## YOUR OBJECTIVE
Read through the entries below and copy each line where "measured" turns up.

== STORED DATA ==

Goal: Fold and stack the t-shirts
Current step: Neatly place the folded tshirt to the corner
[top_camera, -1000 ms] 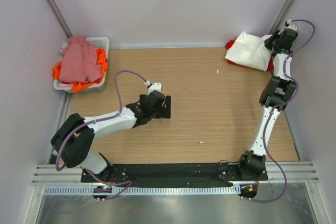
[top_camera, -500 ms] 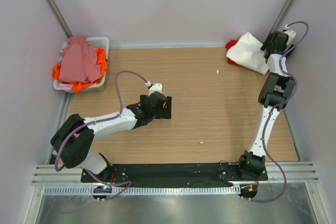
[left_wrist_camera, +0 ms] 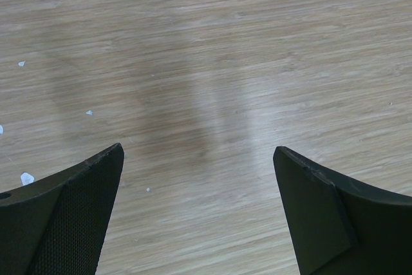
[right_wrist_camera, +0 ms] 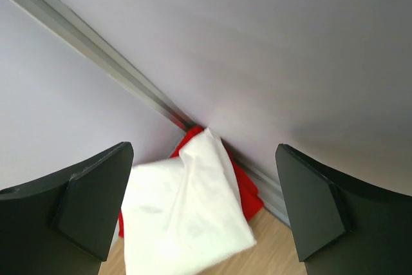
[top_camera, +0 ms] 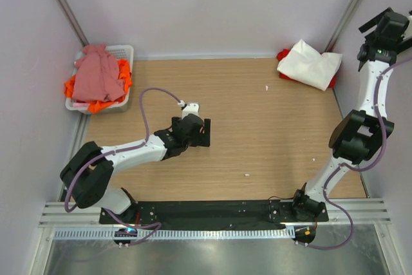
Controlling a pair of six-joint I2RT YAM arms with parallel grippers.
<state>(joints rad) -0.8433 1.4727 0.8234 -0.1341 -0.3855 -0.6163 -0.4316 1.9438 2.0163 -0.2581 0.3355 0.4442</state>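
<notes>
Both our jaws gape wide, holding nothing; the right pair hovers near the folded white cloth t-shirt (right_wrist_camera: pixel 187 217) lying atop a bright red one (right_wrist_camera: pixel 248 192).

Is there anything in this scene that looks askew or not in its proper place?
The white t-shirt lies crooked on the red t-shirt, whose edges stick out on both sides. The orange t-shirt spills over the basket rim.

Top cam: overhead, whole table (top_camera: pixel 257 133). L wrist: close on it, under L pincer (left_wrist_camera: pixel 198 152). R wrist: far, faces corner; shares white shirt (right_wrist_camera: pixel 187 217) w/ top.
</notes>
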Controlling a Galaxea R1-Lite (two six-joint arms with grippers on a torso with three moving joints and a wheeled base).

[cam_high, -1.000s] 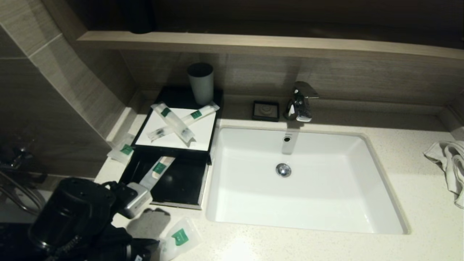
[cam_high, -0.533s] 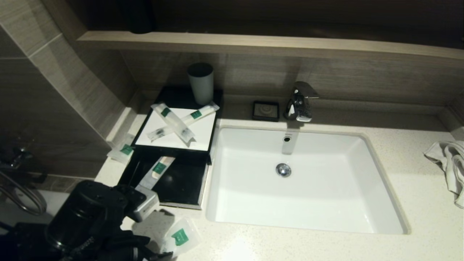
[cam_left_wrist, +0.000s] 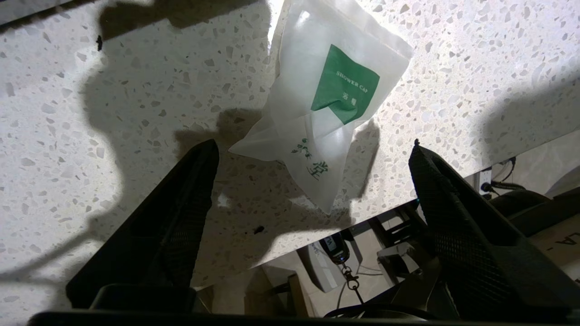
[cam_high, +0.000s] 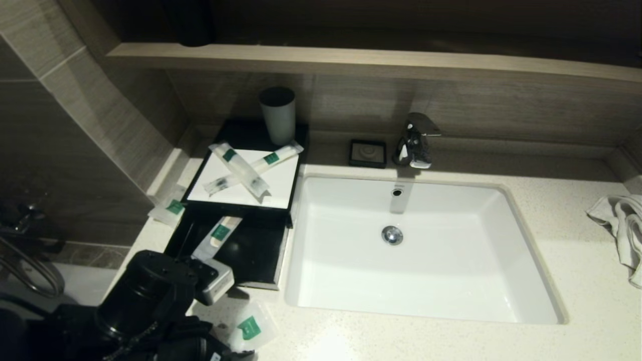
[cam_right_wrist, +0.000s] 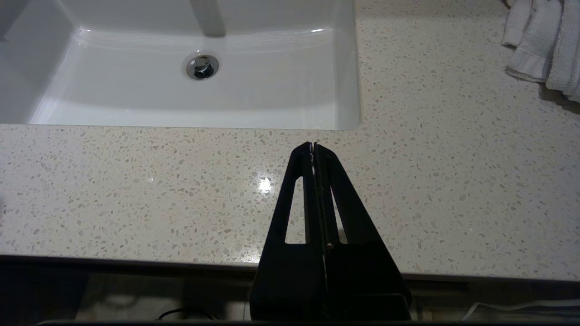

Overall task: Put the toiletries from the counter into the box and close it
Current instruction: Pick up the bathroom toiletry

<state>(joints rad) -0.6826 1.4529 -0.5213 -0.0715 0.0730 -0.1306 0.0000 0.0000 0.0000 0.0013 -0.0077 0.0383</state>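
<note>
A black box (cam_high: 278, 260) lies open left of the sink. Its dark front half holds one long packet (cam_high: 219, 233). Its white half (cam_high: 281, 188) behind holds two crossed long packets (cam_high: 239, 169). A shower cap packet (cam_high: 249, 328) with a green label lies on the counter in front of the box. It also shows in the left wrist view (cam_left_wrist: 326, 113). My left gripper (cam_left_wrist: 312, 149) hangs open and empty just above its near end, at the counter's front edge. My left arm (cam_high: 150, 296) shows at the bottom left. Another small packet (cam_high: 171, 207) lies left of the box. My right gripper (cam_right_wrist: 313, 146) is shut and empty over the front counter.
The white sink (cam_high: 531, 281) fills the middle, with a faucet (cam_high: 415, 140) and a soap dish (cam_high: 368, 152) behind it. A cup (cam_high: 277, 116) stands behind the box. A towel (cam_high: 622, 230) lies at the far right. A tiled wall rises on the left.
My left arm has moved away from the box, to the right and toward the counter's front edge, and now stands over the shower cap packet. The packets have not moved.
</note>
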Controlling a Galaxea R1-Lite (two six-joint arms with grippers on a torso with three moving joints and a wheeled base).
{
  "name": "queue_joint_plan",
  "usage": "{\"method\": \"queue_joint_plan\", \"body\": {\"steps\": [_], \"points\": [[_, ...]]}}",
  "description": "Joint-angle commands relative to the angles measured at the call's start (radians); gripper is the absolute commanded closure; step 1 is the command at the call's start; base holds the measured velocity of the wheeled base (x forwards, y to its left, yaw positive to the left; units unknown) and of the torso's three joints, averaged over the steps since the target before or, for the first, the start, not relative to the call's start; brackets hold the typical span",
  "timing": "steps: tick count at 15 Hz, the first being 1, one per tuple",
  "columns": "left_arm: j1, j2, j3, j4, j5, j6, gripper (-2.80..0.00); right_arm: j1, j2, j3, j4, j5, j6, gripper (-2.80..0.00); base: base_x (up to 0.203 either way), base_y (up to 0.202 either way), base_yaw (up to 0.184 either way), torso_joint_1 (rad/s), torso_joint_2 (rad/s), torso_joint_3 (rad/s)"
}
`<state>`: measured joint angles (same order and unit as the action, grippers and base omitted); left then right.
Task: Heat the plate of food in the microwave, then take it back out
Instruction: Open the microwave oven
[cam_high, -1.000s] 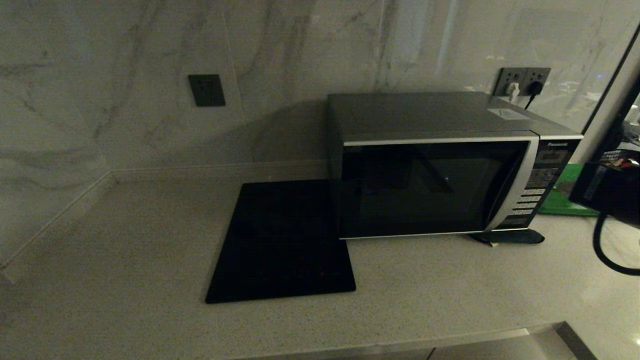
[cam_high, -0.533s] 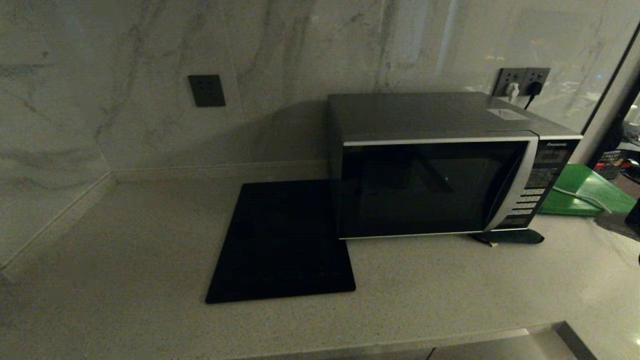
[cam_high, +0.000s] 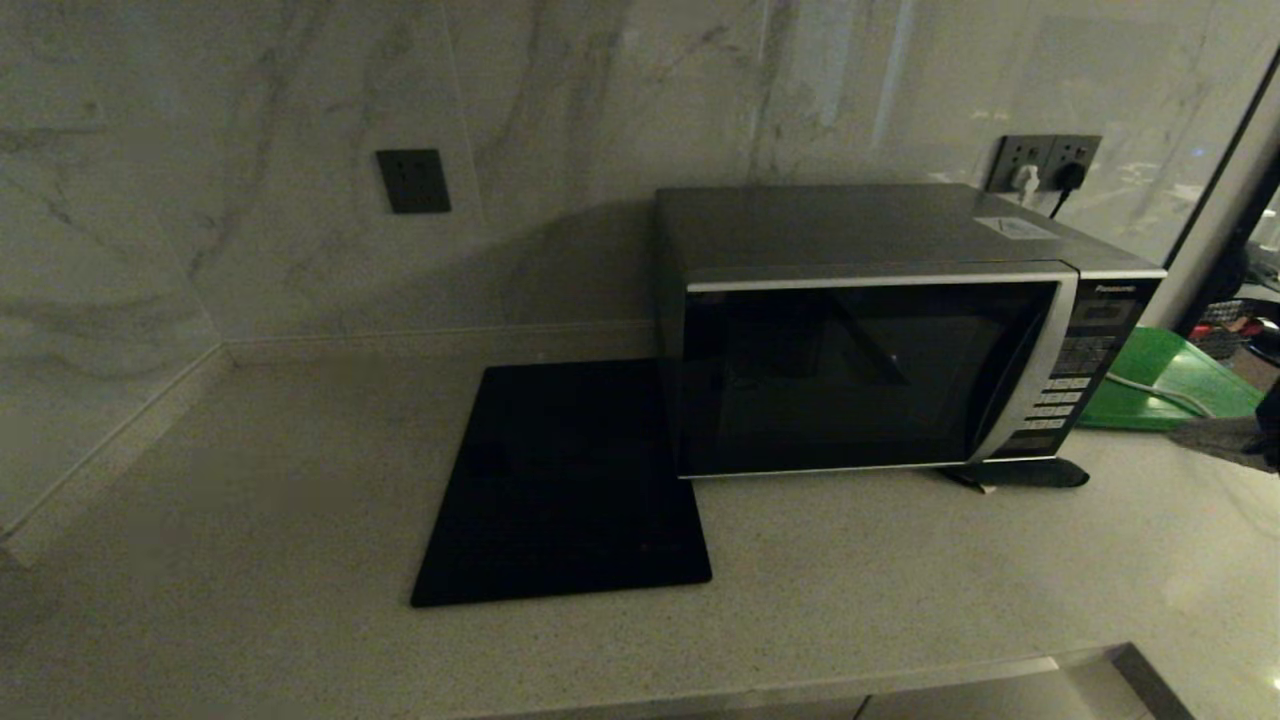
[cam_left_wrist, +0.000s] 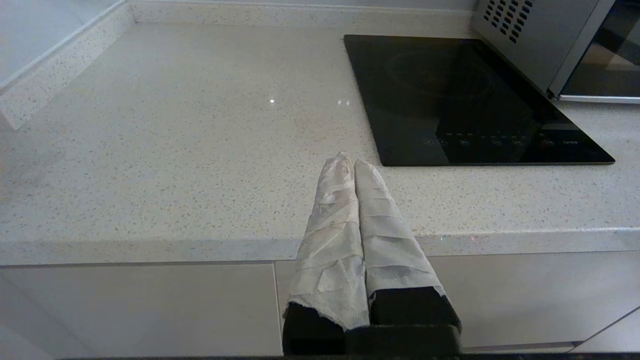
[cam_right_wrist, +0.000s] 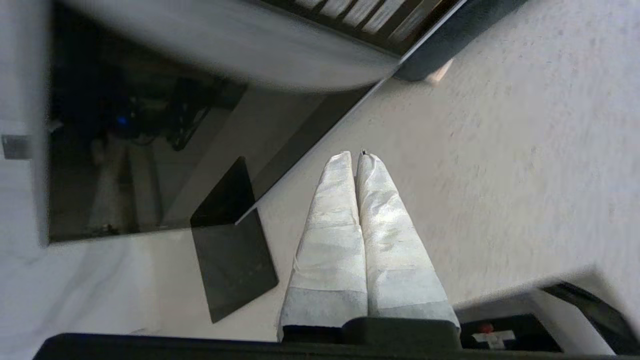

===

## RESULT FOR THIS EXERCISE
  "description": "Joint-angle commands relative to the angles measured at the call's start (radians); gripper is the absolute commanded closure; step 1 is the command at the call's start; base holds the measured velocity of the wheeled base (x forwards, y to its left, yaw positive to the left; units unknown) and of the torso's three joints, averaged over the steps since the target before or, for the first, the start, not relative to the call's start; brackets hold the typical span",
`<state>`: measured joint angles (same order and unit as the action, grippers and base omitted); left then right.

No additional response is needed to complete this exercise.